_What this task involves_
Reproduce, character for character, the entries from their opening line through the line with "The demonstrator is".

·····

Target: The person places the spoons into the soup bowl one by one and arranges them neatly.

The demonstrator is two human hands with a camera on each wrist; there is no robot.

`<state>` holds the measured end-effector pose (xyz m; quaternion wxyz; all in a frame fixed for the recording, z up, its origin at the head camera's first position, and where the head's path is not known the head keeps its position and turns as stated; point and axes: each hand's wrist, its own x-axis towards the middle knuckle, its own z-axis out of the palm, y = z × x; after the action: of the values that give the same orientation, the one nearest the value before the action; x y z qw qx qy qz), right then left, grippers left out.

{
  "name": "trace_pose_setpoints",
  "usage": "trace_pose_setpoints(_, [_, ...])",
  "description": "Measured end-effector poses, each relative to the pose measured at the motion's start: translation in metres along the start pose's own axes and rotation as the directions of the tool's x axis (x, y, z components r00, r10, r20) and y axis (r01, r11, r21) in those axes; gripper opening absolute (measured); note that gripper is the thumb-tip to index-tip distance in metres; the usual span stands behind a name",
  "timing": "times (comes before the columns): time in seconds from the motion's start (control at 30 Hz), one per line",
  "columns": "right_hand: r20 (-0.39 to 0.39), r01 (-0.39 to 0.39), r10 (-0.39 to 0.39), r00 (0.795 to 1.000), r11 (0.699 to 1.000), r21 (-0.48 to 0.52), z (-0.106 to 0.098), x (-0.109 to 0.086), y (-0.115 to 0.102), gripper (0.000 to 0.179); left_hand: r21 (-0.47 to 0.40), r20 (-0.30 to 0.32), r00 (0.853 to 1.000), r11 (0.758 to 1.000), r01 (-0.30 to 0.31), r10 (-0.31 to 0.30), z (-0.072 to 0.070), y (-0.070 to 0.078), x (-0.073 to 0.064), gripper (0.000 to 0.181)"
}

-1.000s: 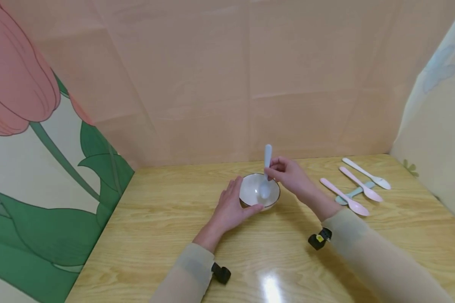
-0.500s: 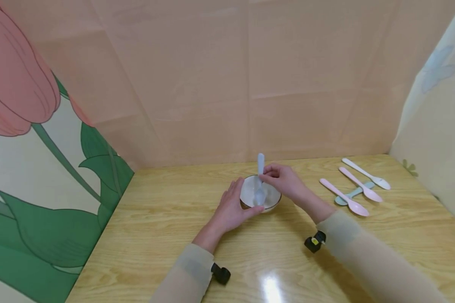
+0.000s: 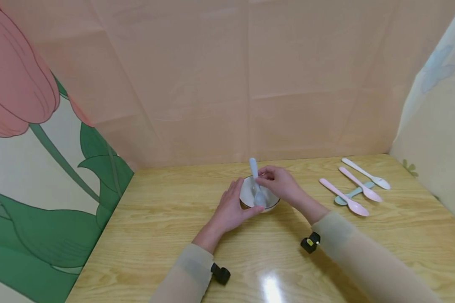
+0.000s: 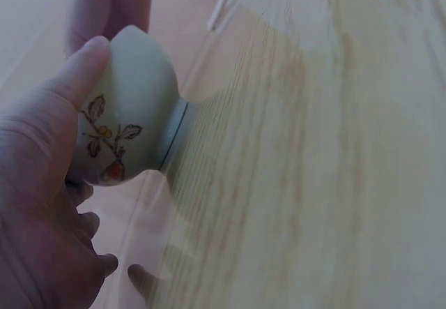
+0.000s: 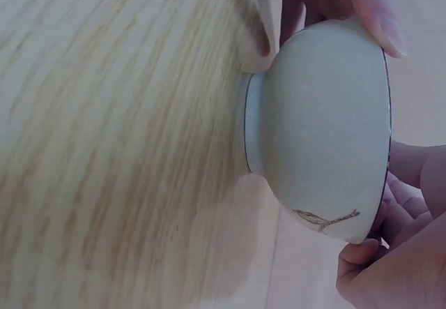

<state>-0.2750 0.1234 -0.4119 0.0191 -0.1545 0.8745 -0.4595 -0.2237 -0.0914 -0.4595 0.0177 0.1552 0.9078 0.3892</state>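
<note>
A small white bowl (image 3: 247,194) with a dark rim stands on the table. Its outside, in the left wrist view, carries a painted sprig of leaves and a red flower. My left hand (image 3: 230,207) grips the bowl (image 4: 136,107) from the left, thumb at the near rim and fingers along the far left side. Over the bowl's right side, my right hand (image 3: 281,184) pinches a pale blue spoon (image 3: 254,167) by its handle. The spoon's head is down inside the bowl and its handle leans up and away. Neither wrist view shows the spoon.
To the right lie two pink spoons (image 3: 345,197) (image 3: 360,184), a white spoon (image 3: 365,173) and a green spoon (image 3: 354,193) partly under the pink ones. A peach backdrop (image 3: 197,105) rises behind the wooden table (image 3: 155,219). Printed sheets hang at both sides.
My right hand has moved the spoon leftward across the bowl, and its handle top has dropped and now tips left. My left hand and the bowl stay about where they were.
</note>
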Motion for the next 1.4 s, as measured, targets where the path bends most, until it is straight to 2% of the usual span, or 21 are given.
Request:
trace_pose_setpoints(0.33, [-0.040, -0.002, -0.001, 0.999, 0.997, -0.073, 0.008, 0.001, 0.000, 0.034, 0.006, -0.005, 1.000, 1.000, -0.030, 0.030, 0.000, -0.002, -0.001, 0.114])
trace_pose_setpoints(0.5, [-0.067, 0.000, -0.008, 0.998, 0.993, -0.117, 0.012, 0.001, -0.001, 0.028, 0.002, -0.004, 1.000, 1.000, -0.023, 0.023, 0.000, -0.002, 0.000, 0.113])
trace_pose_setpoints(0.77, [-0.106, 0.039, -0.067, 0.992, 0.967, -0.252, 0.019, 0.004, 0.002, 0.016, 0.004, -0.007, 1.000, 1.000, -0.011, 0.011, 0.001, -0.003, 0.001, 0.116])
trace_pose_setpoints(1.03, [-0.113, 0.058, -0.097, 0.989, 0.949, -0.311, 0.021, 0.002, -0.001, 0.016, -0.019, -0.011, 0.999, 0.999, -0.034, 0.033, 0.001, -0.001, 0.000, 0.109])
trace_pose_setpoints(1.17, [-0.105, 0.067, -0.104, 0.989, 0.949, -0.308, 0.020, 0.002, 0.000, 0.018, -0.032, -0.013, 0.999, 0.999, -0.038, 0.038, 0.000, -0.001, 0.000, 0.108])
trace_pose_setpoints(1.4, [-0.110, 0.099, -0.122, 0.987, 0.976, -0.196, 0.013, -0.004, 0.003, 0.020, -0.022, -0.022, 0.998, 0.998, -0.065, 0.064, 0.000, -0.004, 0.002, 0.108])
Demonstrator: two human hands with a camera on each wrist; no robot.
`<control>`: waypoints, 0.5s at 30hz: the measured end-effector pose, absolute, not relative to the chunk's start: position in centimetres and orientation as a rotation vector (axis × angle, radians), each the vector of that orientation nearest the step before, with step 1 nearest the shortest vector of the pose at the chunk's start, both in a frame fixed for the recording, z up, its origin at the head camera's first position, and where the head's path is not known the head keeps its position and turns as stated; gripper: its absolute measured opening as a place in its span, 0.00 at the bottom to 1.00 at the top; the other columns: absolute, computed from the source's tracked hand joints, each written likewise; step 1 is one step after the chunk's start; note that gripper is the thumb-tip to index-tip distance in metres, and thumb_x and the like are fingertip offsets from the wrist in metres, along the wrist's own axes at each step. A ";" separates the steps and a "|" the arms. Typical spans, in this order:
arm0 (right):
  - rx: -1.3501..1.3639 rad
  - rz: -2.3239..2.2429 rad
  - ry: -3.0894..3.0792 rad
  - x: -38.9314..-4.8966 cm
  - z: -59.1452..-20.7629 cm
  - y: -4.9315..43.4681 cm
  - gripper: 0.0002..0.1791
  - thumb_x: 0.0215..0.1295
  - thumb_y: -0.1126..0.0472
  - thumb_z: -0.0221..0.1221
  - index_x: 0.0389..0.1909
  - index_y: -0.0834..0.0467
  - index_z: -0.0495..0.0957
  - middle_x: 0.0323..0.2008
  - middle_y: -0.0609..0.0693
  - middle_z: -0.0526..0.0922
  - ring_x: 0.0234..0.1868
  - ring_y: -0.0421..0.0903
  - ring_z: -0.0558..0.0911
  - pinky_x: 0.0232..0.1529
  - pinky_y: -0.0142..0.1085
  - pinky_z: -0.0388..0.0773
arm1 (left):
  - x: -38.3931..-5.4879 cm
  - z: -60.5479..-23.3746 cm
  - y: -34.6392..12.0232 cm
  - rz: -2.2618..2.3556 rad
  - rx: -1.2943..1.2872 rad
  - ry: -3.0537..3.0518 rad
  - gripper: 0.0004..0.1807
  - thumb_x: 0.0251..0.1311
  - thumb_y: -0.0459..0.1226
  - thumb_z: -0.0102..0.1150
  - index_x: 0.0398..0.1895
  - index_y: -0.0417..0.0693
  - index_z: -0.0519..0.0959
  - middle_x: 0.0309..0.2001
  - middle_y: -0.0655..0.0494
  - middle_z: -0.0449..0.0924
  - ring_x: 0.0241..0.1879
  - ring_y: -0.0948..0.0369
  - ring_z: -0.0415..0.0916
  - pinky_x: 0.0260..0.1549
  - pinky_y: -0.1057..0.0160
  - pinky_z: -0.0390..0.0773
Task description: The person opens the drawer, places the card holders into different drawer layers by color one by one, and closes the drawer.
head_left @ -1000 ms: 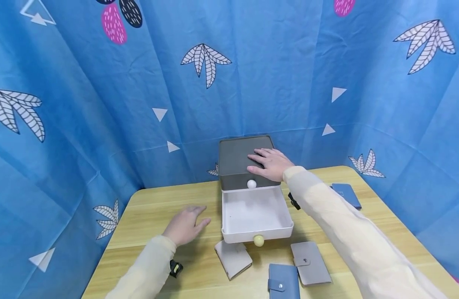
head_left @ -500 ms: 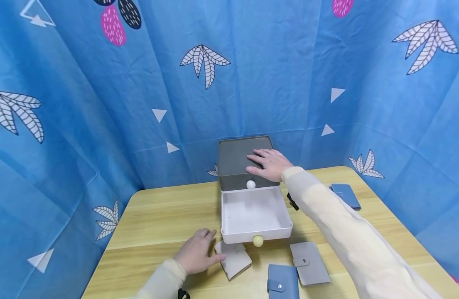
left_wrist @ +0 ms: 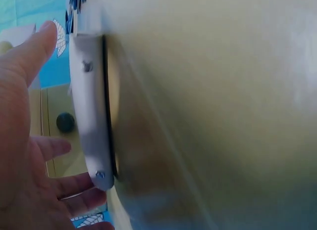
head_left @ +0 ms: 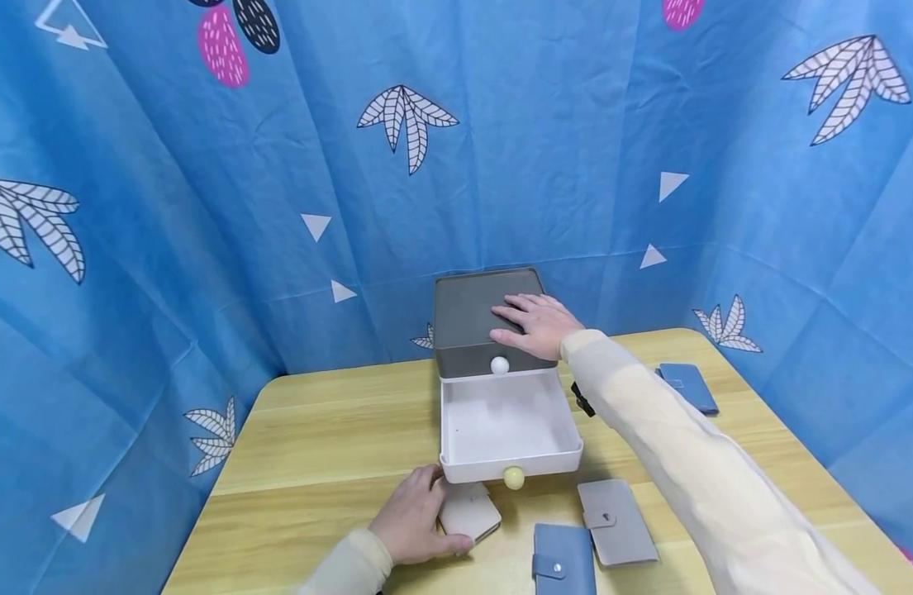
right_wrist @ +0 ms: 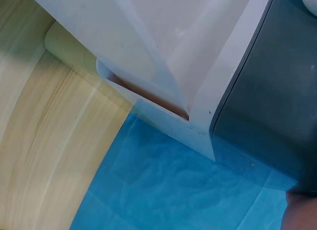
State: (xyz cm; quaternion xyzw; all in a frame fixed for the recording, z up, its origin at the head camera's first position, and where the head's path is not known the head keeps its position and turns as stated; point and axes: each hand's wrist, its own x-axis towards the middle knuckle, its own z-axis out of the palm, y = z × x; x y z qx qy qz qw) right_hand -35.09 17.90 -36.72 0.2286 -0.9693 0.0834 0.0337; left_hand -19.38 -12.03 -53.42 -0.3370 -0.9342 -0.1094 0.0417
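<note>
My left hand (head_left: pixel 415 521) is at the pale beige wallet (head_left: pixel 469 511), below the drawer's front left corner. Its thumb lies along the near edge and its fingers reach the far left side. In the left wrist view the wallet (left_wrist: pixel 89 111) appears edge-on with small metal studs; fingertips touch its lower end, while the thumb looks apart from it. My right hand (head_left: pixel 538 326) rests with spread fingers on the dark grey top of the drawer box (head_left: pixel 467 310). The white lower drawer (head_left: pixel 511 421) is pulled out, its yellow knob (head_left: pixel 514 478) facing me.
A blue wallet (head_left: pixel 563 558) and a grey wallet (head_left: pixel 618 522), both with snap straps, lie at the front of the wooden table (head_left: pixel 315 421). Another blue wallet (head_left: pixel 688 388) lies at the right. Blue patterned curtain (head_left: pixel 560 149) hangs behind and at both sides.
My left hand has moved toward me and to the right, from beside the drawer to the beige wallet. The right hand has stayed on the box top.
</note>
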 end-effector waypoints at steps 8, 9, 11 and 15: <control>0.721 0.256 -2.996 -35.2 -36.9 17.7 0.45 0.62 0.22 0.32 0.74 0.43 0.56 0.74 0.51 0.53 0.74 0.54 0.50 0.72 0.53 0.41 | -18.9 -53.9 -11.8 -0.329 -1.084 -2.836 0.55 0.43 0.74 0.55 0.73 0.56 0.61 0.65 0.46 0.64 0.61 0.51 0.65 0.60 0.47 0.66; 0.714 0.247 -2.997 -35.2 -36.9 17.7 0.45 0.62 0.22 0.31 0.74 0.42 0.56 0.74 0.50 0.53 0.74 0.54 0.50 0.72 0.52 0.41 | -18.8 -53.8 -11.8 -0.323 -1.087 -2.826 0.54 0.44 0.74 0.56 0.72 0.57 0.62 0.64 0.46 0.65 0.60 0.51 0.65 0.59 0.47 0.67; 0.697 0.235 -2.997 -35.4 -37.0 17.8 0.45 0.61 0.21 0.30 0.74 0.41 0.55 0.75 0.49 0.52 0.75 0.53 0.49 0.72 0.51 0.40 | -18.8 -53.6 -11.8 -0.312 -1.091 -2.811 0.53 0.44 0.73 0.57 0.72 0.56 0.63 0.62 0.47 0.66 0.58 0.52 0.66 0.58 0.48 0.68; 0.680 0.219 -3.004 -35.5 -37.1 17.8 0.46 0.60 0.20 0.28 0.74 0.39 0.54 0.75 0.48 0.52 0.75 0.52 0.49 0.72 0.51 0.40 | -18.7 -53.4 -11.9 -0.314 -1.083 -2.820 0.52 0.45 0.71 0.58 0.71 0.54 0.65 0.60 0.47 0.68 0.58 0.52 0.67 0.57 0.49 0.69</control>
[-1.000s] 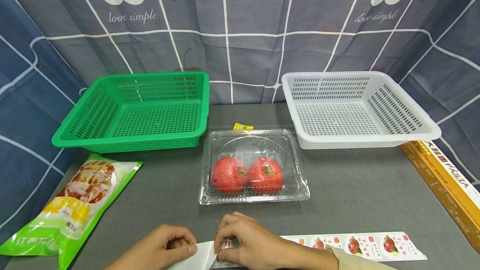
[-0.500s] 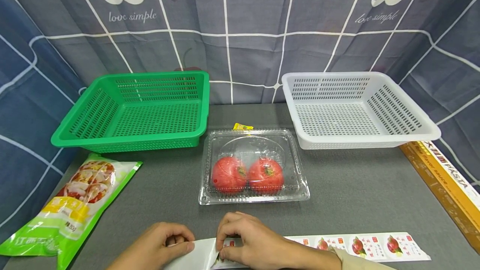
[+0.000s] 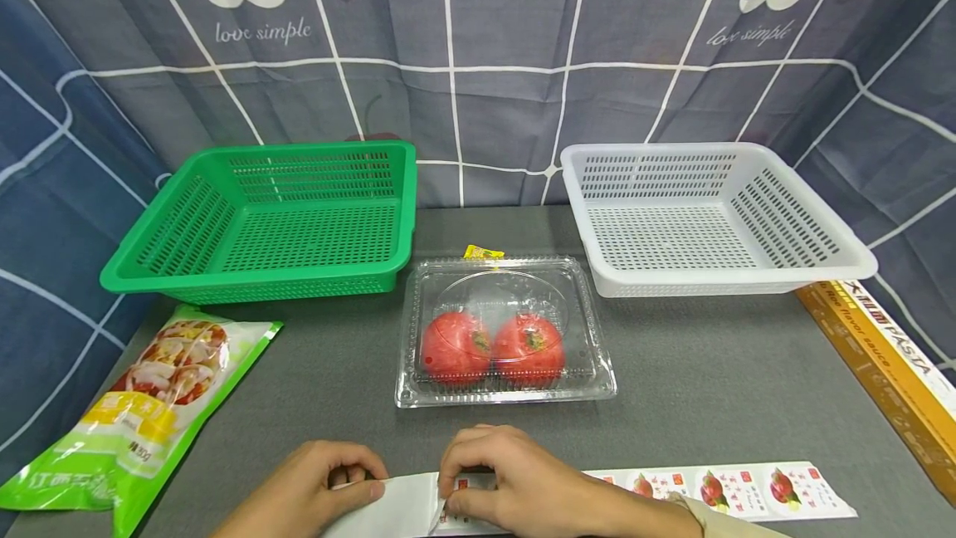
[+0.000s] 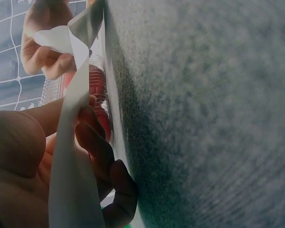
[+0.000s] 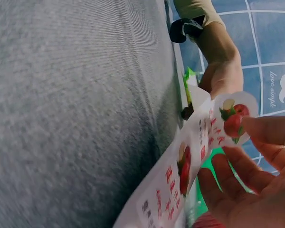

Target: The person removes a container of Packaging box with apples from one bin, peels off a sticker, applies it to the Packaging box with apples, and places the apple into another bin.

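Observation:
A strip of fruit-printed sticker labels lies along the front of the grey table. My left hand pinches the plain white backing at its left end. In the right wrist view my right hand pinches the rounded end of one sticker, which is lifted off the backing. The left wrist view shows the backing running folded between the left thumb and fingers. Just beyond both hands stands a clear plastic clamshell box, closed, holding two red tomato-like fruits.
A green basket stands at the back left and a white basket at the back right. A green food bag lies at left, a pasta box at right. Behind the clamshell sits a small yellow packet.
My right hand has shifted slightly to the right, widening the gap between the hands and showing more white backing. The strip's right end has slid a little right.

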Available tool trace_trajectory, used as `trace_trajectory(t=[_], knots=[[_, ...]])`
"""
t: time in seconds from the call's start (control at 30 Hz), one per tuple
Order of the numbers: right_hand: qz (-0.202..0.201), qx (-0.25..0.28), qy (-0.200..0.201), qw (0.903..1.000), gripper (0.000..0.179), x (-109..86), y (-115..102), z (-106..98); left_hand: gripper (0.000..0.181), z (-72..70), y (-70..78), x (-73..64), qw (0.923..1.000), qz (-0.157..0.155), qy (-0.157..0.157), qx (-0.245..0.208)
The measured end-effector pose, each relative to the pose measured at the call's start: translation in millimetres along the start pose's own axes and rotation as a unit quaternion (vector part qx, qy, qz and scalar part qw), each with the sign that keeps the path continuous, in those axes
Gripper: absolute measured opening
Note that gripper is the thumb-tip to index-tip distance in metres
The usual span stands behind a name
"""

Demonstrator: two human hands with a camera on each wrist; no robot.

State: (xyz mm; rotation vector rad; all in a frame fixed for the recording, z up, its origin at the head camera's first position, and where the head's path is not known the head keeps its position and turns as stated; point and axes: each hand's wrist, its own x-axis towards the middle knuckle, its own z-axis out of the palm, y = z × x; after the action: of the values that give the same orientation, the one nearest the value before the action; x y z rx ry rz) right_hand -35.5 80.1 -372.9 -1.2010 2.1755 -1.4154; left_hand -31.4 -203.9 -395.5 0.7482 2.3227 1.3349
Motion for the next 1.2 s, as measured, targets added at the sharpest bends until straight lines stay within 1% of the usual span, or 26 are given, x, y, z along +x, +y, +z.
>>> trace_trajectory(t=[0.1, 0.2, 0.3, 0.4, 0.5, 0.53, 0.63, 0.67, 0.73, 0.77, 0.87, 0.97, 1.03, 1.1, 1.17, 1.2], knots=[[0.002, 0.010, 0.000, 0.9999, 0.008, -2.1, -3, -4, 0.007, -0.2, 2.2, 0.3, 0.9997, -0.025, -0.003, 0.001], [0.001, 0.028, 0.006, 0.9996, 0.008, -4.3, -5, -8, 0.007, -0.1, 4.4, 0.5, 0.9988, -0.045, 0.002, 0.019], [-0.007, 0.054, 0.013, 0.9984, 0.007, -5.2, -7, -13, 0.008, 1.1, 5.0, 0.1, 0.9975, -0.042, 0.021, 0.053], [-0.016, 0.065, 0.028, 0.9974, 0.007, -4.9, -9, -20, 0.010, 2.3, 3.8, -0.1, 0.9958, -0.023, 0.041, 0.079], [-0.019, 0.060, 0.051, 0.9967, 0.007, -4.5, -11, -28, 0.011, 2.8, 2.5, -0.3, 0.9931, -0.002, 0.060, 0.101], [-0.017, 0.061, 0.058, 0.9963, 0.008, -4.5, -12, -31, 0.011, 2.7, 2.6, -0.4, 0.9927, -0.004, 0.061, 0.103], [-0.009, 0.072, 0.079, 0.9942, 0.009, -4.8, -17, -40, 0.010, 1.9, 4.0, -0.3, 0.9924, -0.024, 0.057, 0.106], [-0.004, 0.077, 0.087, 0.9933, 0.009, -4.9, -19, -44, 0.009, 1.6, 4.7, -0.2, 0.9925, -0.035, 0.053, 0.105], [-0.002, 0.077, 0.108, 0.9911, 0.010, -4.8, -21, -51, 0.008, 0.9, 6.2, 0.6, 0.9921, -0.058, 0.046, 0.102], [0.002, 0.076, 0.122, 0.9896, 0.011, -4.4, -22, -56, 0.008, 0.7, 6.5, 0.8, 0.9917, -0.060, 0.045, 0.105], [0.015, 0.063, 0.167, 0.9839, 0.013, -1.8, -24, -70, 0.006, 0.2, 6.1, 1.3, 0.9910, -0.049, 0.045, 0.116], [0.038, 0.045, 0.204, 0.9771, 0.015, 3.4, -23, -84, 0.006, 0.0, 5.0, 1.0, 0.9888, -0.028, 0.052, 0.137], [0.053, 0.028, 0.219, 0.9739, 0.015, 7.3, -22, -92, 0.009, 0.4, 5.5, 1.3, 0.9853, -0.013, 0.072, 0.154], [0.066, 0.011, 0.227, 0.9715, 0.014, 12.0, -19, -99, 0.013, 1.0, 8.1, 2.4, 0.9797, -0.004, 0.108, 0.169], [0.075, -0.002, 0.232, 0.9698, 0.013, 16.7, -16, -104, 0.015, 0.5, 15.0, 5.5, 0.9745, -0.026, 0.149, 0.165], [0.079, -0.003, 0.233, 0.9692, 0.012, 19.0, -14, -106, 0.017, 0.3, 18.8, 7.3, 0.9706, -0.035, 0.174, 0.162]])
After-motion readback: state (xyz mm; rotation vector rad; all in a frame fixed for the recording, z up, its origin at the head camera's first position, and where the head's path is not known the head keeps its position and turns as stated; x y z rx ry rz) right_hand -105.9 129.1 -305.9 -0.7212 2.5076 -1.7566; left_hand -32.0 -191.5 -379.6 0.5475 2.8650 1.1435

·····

_Result for this task_
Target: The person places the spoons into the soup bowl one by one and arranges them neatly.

The demonstrator is two human hands with a camera on each wrist; there is no robot.

This output is complete as it stands.